* [TASK INSTRUCTIONS] Write out the data exactly, please, and omit the pictures.

* [SOURCE MATERIAL]
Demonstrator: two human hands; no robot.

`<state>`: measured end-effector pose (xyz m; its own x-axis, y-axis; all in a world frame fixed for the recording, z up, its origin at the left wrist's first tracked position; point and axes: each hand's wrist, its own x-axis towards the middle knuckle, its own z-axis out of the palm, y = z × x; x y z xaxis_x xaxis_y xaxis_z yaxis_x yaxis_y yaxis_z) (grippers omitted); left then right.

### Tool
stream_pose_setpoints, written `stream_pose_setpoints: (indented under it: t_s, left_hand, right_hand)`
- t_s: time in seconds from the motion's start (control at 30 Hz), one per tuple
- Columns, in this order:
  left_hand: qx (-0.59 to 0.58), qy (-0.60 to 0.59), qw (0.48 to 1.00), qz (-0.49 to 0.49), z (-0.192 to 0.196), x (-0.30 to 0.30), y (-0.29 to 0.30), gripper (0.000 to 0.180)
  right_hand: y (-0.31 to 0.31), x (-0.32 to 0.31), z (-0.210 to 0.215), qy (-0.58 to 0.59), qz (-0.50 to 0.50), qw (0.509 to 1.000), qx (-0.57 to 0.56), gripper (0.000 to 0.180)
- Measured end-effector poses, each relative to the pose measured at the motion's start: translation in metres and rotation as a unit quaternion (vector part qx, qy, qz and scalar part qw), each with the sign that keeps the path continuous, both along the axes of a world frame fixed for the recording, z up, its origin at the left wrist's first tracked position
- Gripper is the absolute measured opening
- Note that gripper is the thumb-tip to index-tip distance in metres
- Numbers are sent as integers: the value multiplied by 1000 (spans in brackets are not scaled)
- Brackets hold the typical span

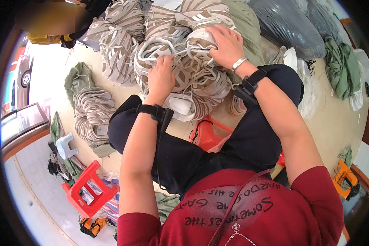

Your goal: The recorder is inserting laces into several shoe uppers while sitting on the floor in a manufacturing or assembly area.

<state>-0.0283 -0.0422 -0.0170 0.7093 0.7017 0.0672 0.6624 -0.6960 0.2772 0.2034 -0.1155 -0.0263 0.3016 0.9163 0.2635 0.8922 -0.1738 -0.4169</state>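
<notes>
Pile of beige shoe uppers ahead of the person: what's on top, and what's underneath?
The left hand and right hand are on top of the pile. Tan floor shows beside it; whatever lies directly beneath is covered and can't be seen.

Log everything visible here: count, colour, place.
Shoe-upper bundles: several, beige-brown, ahead and left
Plastic bags: several, grey or white, right
Green cloths: several, green, right and left
Red stools: two, red, lower left and between knees
Small stool: one, pale blue, left
Orange items: two, orange, lower left, right
Car: one, dark, left edge
Other person: one, partly seen, upper left
Shirt: one, dark red, bottom
Wrist straps: two, black, forearms
Hands: two, bare, touching bundles
</notes>
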Motion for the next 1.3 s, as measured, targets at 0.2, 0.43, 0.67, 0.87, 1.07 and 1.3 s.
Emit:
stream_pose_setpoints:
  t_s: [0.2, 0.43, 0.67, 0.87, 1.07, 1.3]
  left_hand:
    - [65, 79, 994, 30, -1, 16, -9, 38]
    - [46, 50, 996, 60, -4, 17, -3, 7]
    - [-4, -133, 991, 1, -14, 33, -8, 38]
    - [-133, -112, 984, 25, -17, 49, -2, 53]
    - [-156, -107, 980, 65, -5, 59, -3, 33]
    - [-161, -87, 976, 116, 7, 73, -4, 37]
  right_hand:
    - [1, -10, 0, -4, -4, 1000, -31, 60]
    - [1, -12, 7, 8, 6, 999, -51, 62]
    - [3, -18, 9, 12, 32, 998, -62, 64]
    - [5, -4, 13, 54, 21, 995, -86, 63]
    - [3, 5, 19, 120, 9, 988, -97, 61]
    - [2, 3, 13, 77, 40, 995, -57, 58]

* [RESULT]
Demonstrator: two human hands; no robot.

`<state>`: measured end-effector pose (xyz m; its own x-axis, y-axis; all in a world frame fixed for the recording, z up, its origin at the left wrist's first tracked position; point and axes: each hand's wrist, its own x-axis towards the middle knuckle, its own z-axis out of the palm, y = z × x; x y z xaxis_x xaxis_y xaxis_z yaxis_x yaxis_y yaxis_z) (grippers omitted); left then right.

### Tool
stream_pose_setpoints, written `stream_pose_setpoints: (indented under it: t_s, left_hand, right_hand)`
- t_s: time in seconds from the motion's start (control at 30 Hz), one per tuple
- Columns, in this order:
  left_hand: qx (-0.59 to 0.58), qy (-0.60 to 0.59), qw (0.48 to 1.00), qz (-0.49 to 0.49), z (-0.192 to 0.196), x (-0.30 to 0.30), y (-0.29 to 0.30), gripper (0.000 to 0.180)
  right_hand: y (-0.31 to 0.31), x (-0.32 to 0.31), z (-0.210 to 0.215), qy (-0.58 to 0.59), qz (-0.50 to 0.50), qw (0.509 to 1.000), qx (-0.57 to 0.56), gripper (0.000 to 0.180)
- Measured end-effector poses, each relative to the pose measured at the motion's start: translation in metres and rotation as a unit quaternion (vector part qx, qy, qz and scalar part qw), each with the sign that keeps the path continuous, both along the axes of a world frame fixed for the recording, z up, its origin at the left wrist's first tracked position
- Gripper is the absolute measured opening
- Note that gripper is the thumb-tip to index-tip distance in metres
- Numbers are sent as integers: the value multiplied by 1000 (spans in brackets are not scaled)
- Brackets hold the typical span


Your goal: The recorder is inserting laces into several shoe uppers while sitting on the floor in a manufacturing or assembly area.

<state>-0.0283 -0.0422 -0.0170 0.7093 0.7017 0.0672 0.6624 -0.6960 0.2772 0.2034 -0.1155 -0.0263 0.3016 0.9163 0.2635 0.8922 -0.1738 -0.4169</state>
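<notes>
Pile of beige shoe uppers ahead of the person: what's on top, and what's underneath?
The left hand and right hand are on top of the pile. Tan floor shows beside it; whatever lies directly beneath is covered and can't be seen.

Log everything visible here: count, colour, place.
Shoe-upper bundles: several, beige-brown, ahead and left
Plastic bags: several, grey or white, right
Green cloths: several, green, right and left
Red stools: two, red, lower left and between knees
Small stool: one, pale blue, left
Orange items: two, orange, lower left, right
Car: one, dark, left edge
Other person: one, partly seen, upper left
Shirt: one, dark red, bottom
Wrist straps: two, black, forearms
Hands: two, bare, touching bundles
</notes>
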Motion for the next 1.3 s, as measured, targets at 0.2, 0.43, 0.67, 0.87, 1.07 and 1.3 s.
Emit:
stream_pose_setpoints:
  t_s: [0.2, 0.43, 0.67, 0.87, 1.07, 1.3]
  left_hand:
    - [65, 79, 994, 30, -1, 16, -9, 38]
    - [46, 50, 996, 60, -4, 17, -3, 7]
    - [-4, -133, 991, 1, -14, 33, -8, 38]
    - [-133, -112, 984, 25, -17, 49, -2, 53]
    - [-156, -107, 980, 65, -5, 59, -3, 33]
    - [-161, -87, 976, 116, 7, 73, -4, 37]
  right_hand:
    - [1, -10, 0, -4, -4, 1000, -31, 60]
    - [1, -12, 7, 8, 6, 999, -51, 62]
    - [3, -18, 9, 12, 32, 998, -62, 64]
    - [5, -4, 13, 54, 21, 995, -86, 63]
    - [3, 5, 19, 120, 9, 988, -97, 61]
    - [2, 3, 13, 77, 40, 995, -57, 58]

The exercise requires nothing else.